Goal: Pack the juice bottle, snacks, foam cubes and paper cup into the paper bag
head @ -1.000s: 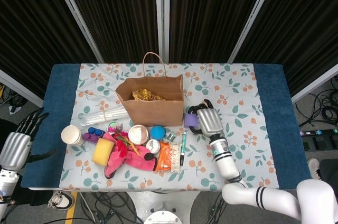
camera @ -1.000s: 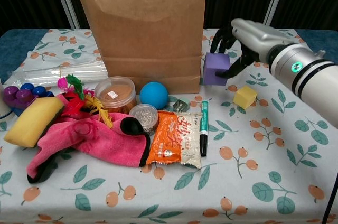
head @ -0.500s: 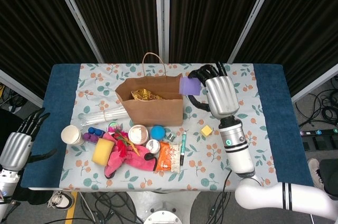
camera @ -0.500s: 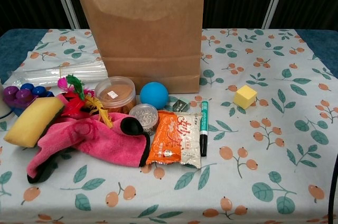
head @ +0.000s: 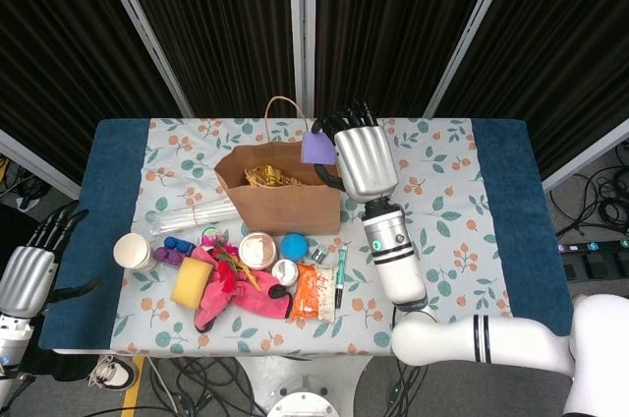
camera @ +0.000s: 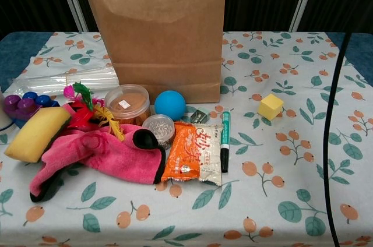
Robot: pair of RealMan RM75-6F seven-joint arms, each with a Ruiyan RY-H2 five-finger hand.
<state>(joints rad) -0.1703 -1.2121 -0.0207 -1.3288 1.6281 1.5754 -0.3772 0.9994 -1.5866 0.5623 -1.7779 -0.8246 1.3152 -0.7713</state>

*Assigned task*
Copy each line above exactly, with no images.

*Finished task*
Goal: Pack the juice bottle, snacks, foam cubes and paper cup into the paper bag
head @ -1.000s: 
camera @ -1.000s: 
head @ -0.500s: 
camera @ -0.500s: 
head @ +0.000s: 
camera @ +0.000s: 
Robot: pair of RealMan RM75-6F seven-joint arms, each with a Ruiyan RY-H2 five-finger hand.
<state>(joints rad) -0.1703 -1.2121 -0.0207 -1.3288 1.6281 1.5754 -0.3772 0.9994 -1.5866 0.5623 -1.7779 -0.8246 1.3152 -0.7713</state>

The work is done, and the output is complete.